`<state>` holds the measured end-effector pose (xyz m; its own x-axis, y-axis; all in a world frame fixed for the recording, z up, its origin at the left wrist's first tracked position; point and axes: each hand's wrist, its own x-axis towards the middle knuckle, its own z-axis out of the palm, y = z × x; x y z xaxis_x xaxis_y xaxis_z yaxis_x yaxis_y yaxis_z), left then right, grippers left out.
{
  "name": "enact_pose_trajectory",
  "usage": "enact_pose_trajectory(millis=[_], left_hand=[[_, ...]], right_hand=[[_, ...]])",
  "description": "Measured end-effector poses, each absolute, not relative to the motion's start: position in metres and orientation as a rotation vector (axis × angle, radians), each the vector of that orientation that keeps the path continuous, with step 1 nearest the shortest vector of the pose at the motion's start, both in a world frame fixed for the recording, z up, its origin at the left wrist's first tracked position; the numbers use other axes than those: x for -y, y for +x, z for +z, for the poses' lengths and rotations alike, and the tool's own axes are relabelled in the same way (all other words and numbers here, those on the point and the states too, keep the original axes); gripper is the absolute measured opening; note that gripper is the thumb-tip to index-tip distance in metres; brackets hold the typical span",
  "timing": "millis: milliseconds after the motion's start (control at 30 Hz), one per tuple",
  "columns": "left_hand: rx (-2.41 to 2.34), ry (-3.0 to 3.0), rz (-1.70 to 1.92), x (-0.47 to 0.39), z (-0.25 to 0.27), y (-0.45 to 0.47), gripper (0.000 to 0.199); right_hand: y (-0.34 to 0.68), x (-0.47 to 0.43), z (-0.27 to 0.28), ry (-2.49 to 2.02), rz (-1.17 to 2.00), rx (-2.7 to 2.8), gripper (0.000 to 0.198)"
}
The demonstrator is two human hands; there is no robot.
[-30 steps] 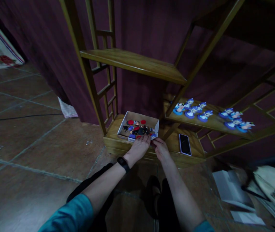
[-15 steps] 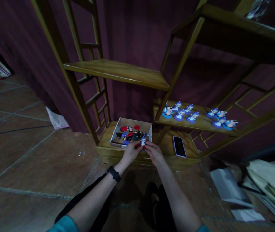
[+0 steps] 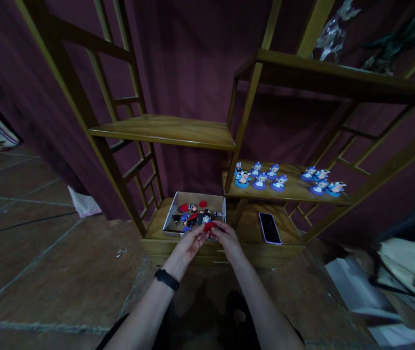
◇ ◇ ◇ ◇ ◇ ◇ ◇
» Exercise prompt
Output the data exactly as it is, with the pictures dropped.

» Exercise answer
`<state>` holds the measured end-effector pose (xyz m; its own x-axis, y-axis; all in a world frame fixed for the recording, z up, its origin at the left wrist's first tracked position; point and axes: each hand's wrist, its own x-axis towards the middle knuckle, its own z-axis out of the palm, y = z × x; x y z xaxis_x xaxis_y xaxis_z yaxis_x yaxis_y yaxis_z), left then right, grippers left out.
{
  "name": "enact_pose_trajectory",
  "usage": "enact_pose_trajectory(millis=[_], left_hand=[[_, ...]], right_hand=[[_, ...]])",
  "description": "Measured end-effector poses, each absolute, not relative to the motion's start: position in metres and orientation as a rotation vector (axis × angle, radians), each the vector of that orientation that keeps the path continuous, with step 1 nearest the shortest vector of the pose at the motion's start, both in a world frame fixed for the recording, z up, its origin at the left wrist's first tracked position; the numbers use other axes than those: x for -y, y for +x, z for +z, for the poses' lengths and rotations alike, and the tool's own axes are relabelled in the same way (all other words and numbers here, those on the point and the states too, keep the original axes); gripper is the absolute measured opening; note that gripper is the thumb-tip to index-tip distance in metres; brackets hold the typical span",
  "timing": "millis: milliseconds after the motion's start (control at 30 Hz), one per tuple",
  "columns": "left_hand: rx (-2.41 to 2.34), ry (-3.0 to 3.0), rz (-1.70 to 1.92), x (-0.47 to 0.39), z (-0.25 to 0.27), y (-0.45 to 0.47), gripper (0.000 to 0.199); right_hand: y (-0.34 to 0.68), x (-0.47 to 0.43), z (-0.27 to 0.28), ry (-2.49 to 2.02), rz (-1.17 to 2.00), rx (-2.7 to 2.8), gripper (0.000 to 0.198)"
}
The demonstrator is two human hands; there is no robot.
[-30 steps] 
[-15 steps] 
[+0 steps] 

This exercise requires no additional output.